July 26, 2017
— A race car driver's personal mission will tie together breast cancer awareness and the International Space Station using a zero-g 3D printer and the auction of a very special pink ribbon.
Pippa Mann, whose bright pink and white race car bore the logo of Made In Space for the Indianapolis 500 in May, is extending her partnership with the in-space manufacturing company to beyond the track and all the way to orbit. This October, during Breast Cancer Awareness month, Made In Space will use its commercial 3D printer aboard the station to create a pink ribbon, which will be returned to Earth and auctioned to benefit the Susan G. Komen foundation.
"When they approached me with it, I thought it was one of the coolest ideas I had heard," Mann told collectSPACE in an interview. "We look to try and do unique and interesting things with our partners to activate, and this falls right into that area, so I loved the idea."
Pippa Mann in her Indianapolis 500 race car adorned with the Made In Space logo as an associate sponsor. (Pippa Mann)
Made In Space's Additive Manufacturing Facility (AMF) on board the space station will print the 3 to 4 inch long (8 to 10 cm) ribbon using a special pink material that has been analyzed by NASA for safety. The pink-colored filament will launch on an upcoming resupply mission to the outpost.

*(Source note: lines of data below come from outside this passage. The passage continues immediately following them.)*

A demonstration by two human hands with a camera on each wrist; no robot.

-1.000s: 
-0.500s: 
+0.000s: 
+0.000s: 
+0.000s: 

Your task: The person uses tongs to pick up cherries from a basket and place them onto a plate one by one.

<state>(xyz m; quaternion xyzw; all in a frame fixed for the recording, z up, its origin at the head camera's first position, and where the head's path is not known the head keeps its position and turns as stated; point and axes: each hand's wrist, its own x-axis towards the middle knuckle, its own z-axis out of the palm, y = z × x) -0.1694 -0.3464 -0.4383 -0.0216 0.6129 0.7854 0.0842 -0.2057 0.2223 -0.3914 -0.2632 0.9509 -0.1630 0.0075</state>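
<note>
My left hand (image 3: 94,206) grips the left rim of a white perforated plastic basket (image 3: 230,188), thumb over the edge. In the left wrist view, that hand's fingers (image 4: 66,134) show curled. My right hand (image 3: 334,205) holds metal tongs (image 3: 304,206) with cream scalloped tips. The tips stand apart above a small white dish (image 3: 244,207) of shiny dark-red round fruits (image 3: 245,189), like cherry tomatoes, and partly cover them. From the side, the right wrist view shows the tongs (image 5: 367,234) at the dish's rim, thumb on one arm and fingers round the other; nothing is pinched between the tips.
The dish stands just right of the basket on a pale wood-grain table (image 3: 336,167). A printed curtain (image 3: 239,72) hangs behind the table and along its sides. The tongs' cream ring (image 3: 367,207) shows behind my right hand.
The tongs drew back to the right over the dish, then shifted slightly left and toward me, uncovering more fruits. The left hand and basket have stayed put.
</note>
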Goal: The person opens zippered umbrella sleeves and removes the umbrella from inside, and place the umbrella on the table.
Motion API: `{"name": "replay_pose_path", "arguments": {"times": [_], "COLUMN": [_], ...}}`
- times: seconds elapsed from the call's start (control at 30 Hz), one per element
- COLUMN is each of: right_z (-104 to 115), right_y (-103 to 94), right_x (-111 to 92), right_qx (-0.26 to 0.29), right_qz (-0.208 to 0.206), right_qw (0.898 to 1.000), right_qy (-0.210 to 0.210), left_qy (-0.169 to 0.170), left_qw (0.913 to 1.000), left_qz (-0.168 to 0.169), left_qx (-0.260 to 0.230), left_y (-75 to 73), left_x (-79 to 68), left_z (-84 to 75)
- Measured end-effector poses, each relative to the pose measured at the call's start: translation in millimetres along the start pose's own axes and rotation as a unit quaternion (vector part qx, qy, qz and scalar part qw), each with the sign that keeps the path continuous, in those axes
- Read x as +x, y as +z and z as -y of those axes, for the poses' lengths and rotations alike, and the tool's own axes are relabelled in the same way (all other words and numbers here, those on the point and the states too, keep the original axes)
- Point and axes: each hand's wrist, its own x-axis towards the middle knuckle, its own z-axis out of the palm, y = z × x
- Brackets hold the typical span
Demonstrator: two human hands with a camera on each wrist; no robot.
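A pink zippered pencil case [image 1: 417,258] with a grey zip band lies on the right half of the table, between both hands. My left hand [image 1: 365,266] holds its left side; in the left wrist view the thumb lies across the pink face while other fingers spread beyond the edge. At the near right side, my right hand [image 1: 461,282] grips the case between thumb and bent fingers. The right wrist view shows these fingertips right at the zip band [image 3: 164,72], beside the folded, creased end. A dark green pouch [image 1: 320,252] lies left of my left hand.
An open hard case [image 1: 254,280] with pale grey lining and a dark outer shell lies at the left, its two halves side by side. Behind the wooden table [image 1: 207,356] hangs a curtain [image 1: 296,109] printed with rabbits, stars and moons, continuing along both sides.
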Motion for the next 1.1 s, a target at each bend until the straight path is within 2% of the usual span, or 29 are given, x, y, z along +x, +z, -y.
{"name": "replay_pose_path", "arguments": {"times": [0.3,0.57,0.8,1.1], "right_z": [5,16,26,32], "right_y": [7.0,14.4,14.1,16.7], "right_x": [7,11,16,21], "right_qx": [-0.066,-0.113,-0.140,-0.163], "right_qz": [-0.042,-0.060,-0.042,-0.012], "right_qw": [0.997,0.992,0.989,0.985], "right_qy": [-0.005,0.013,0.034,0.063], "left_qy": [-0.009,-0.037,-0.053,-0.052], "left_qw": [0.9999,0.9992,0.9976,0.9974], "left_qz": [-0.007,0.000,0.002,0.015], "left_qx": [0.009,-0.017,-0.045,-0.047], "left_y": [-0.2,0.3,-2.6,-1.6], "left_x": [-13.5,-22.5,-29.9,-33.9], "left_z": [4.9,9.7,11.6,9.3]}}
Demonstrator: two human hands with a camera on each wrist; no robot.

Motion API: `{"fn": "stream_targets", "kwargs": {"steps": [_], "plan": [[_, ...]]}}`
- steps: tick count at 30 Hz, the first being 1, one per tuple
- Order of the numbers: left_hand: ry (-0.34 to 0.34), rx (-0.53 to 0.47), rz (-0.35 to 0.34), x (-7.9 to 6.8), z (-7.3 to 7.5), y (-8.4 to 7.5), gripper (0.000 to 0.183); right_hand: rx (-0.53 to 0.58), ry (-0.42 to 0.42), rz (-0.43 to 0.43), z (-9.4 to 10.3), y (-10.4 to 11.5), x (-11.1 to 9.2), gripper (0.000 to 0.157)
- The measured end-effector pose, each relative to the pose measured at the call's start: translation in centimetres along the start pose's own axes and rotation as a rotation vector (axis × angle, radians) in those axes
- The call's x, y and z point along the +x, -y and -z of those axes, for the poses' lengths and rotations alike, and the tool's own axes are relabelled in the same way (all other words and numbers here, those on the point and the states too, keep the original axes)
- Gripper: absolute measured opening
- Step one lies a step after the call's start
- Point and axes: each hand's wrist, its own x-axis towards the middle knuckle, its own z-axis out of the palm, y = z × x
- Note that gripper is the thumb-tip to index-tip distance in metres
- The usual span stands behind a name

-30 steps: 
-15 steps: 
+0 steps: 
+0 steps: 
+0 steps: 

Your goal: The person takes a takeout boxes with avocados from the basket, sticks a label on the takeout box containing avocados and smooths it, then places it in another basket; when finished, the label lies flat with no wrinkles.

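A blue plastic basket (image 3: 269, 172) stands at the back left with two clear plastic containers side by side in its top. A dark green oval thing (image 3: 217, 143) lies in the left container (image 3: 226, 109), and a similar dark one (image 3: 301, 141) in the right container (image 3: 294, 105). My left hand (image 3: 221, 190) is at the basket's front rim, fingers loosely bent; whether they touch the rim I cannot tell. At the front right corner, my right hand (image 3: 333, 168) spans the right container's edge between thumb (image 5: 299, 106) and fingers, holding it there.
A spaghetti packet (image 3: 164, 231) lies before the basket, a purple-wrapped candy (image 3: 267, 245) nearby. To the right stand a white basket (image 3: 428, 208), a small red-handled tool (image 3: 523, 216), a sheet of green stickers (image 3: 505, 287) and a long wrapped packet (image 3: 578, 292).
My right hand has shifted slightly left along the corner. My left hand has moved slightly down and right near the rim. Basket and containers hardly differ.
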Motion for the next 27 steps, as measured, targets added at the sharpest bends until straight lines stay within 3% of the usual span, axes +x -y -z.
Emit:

"After learning that Pippa auctions off racing equipment to support Susan G. Komen, some of our engineers came up with the idea to manufacture a pink ribbon on orbit," said Andrew Rush, CEO of Made In Space. "We felt like it was such a unique way to support an organization that is doing important work for women and women's health."
Raising awareness to new heights
Mann, who was the only woman among the drivers at the Indianapolis Motor Speedway this year, began supporting Susan G. Komen during her second time competing in the Indy500 four years ago.
"My association with Komen first started as an idea to take my traditional red and yellow helmet and turn it pink for the 2013 Indianapolis 500, and allow them to auction it to raise funds," she said. "The next thing I knew we were working on putting together an entirely pink racing program!"
"For me it has become more important to use my platform, and my voice, to do more," said Mann.
Pippa Mann with her 2017 Indy 500 race car, her arm resting on the Made In Space logo as an associate sponsor. (Pippa Mann)
Susan G. Komen, founded in 1982, is the largest non-profit funder of breast cancer research outside the U.S. federal government. In 2008, the organization adopted its logo in the form of a pink ribbon, an international symbol of breast cancer awareness.
Like Mann, Made In Space was also interested in using its unique position to help the foundation.
"We were inspired by Pippa's dedication to the Susan G. Komen Foundation. We believe in the foundation's mission and brainstormed ways that we could help support," Rush said in an interview with collectSPACE.
A ribbon like no other
Made In Space's AMF was launched in March 2016 under a partnership with Lowe's Innovation Labs, the "disruptive technology hub" of the Lowe's Home Improvement chain, and the Center for the Advancement of Science in Space (CASIS), the non-profit with responsibility for managing the U.S. National Lab on the International Space Station.
Over the course of its first year in orbit, the AMF was used to print almost 40 different projects, including medical parts for researchers, parts for NASA and for customers such as Lowe's and educational projects for students. A majority of the prints were completed in support of activities on board the space station.
A Kobalt-branded wrench, 3D printed by Made In Space's Additive Manufacturing Facility, floats in front of a window overlooking the Earth aboard the International Space Station. (Made In Space)
"We've had a few previous prints that have been focused on inspiring folks on the ground," said Rush. "For example, we manufactured a student-designed multitool for NASA and Future Engineers."
The pink ribbon will be unique though, as it will be the first time a 3D printed object has been created in space for the purpose of fundraising. The ribbon print is being conducted under Made In Space's agreement with CASIS.
"They have expressed great positive support for this effort, in particular, since it is highlighting a good cause in such a unique way. It really serves as an exploration of new ways space-based operations can provide positive impacts for Earth-based causes," explained Rush.
Premium for space print
The 3D printed pink ribbon will belong to Made In Space. Once it is returned to the ground, which is expected within a few months of it being created, the company will retain it until donating it for auction, likely sometime in 2018.
Pippa Mann driving her pink and white car at the Indianapolis 500 in May 2017, raising awareness for breast cancer. (Pippa Mann)
Mann said that it is difficult to predict how much the ribbon will raise, as compared to the $135,000 that she and her campaign has raised over the past two years.
"You can't put a figure on something like this," Mann said. "They key will be trying to get the word out to people who are really interested in this specific item."
"I know that Komen will share it with their supporters, as I will share with mine, but we will need to work with Made In Space to get this ribbon in front of the people who will be really interested in paying a premium for it," she said.
"Breast cancer afflicts so many and has cut off the lives of too many, including the lives of women close to folks at Made In Space," added Rush. "We care deeply about this cause and hope that this collaboration will generate funds that move the needle for breast cancer research."